*What is needed*
Could you please reproduce all the records below exactly, leaving out the images?

━━━━━ The input

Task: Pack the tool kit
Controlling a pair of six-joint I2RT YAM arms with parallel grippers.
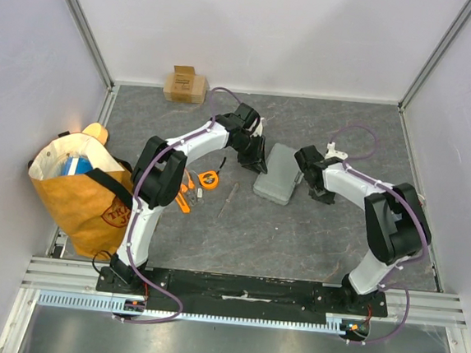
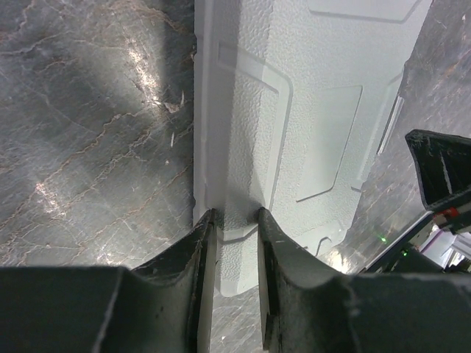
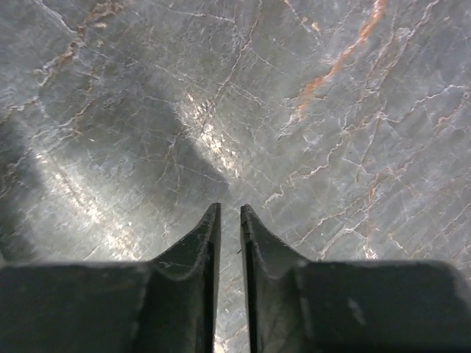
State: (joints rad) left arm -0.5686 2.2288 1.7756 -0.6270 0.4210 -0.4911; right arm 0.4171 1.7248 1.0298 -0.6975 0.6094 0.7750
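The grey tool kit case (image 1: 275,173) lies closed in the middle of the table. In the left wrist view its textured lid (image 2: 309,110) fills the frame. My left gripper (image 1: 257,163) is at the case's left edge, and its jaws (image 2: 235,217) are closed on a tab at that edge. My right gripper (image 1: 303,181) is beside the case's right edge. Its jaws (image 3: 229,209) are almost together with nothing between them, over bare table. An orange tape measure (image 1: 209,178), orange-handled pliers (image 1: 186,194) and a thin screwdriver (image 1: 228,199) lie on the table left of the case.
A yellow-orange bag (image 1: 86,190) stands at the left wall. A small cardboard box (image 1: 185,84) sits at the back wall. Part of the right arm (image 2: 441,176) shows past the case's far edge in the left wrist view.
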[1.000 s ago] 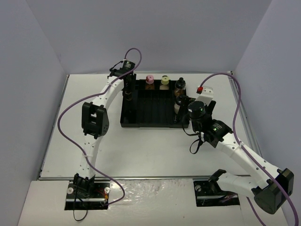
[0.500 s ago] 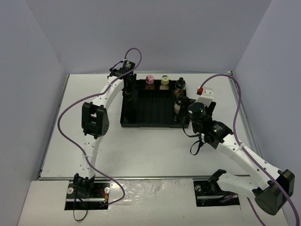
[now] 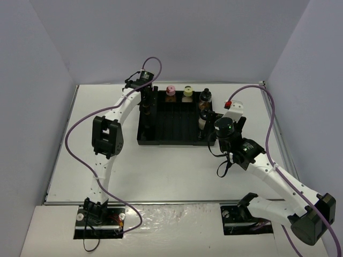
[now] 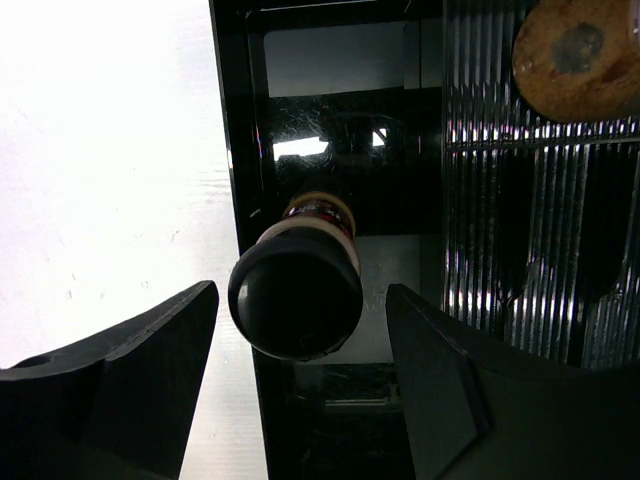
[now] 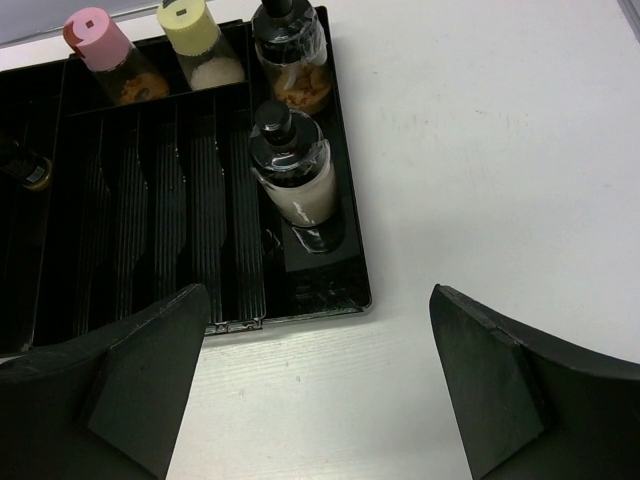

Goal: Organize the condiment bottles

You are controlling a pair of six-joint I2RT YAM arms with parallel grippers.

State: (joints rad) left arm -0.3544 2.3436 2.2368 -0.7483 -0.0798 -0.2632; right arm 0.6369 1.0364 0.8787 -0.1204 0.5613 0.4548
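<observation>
The black ribbed tray (image 3: 166, 126) holds the condiment bottles. A pink-capped bottle (image 3: 171, 91), a yellow-capped one (image 3: 187, 92) and a black-capped one (image 3: 204, 96) stand along its far edge. A second black-capped bottle (image 3: 202, 119) stands in the right column. My left gripper (image 3: 145, 103) is open over the tray's left column. In the left wrist view its gripper (image 4: 300, 297) straddles a dark black-capped bottle (image 4: 296, 285) with gaps on both sides. My right gripper (image 5: 320, 380) is open and empty above the table by the tray's near right corner (image 5: 350, 295).
In the right wrist view the pink-capped bottle (image 5: 95, 35), the yellow-capped bottle (image 5: 187, 22) and two black-capped bottles (image 5: 290, 60) (image 5: 292, 165) stand upright. White table (image 3: 161, 166) surrounds the tray. A white block with a red tip (image 3: 233, 107) lies right of the tray.
My right arm has shifted slightly left, toward the near edge. My left arm has shifted only slightly at the tray's left column. The bottles have not moved.
</observation>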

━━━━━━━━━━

*The answer*
Task: Pack the tool kit
Controlling a pair of six-joint I2RT YAM arms with parallel grippers.
State: (joints rad) left arm -0.5686 2.2288 1.7756 -0.6270 0.4210 -0.4911; right arm 0.4171 1.7248 1.0298 -0.6975 0.6094 0.7750
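The grey tool kit case (image 1: 275,173) lies closed in the middle of the table. In the left wrist view its textured lid (image 2: 309,110) fills the frame. My left gripper (image 1: 257,163) is at the case's left edge, and its jaws (image 2: 235,217) are closed on a tab at that edge. My right gripper (image 1: 303,181) is beside the case's right edge. Its jaws (image 3: 229,209) are almost together with nothing between them, over bare table. An orange tape measure (image 1: 209,178), orange-handled pliers (image 1: 186,194) and a thin screwdriver (image 1: 228,199) lie on the table left of the case.
A yellow-orange bag (image 1: 86,190) stands at the left wall. A small cardboard box (image 1: 185,84) sits at the back wall. Part of the right arm (image 2: 441,176) shows past the case's far edge in the left wrist view.
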[1.000 s ago] 
[0.500 s ago] 
[now] 
[now] 
[now] 

Goal: Organize the condiment bottles

You are controlling a pair of six-joint I2RT YAM arms with parallel grippers.

State: (joints rad) left arm -0.3544 2.3436 2.2368 -0.7483 -0.0798 -0.2632; right arm 0.6369 1.0364 0.8787 -0.1204 0.5613 0.4548
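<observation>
The black ribbed tray (image 3: 166, 126) holds the condiment bottles. A pink-capped bottle (image 3: 171, 91), a yellow-capped one (image 3: 187, 92) and a black-capped one (image 3: 204, 96) stand along its far edge. A second black-capped bottle (image 3: 202, 119) stands in the right column. My left gripper (image 3: 145, 103) is open over the tray's left column. In the left wrist view its gripper (image 4: 300, 297) straddles a dark black-capped bottle (image 4: 296, 285) with gaps on both sides. My right gripper (image 5: 320, 380) is open and empty above the table by the tray's near right corner (image 5: 350, 295).
In the right wrist view the pink-capped bottle (image 5: 95, 35), the yellow-capped bottle (image 5: 187, 22) and two black-capped bottles (image 5: 290, 60) (image 5: 292, 165) stand upright. White table (image 3: 161, 166) surrounds the tray. A white block with a red tip (image 3: 233, 107) lies right of the tray.
My right arm has shifted slightly left, toward the near edge. My left arm has shifted only slightly at the tray's left column. The bottles have not moved.
</observation>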

No additional output is required.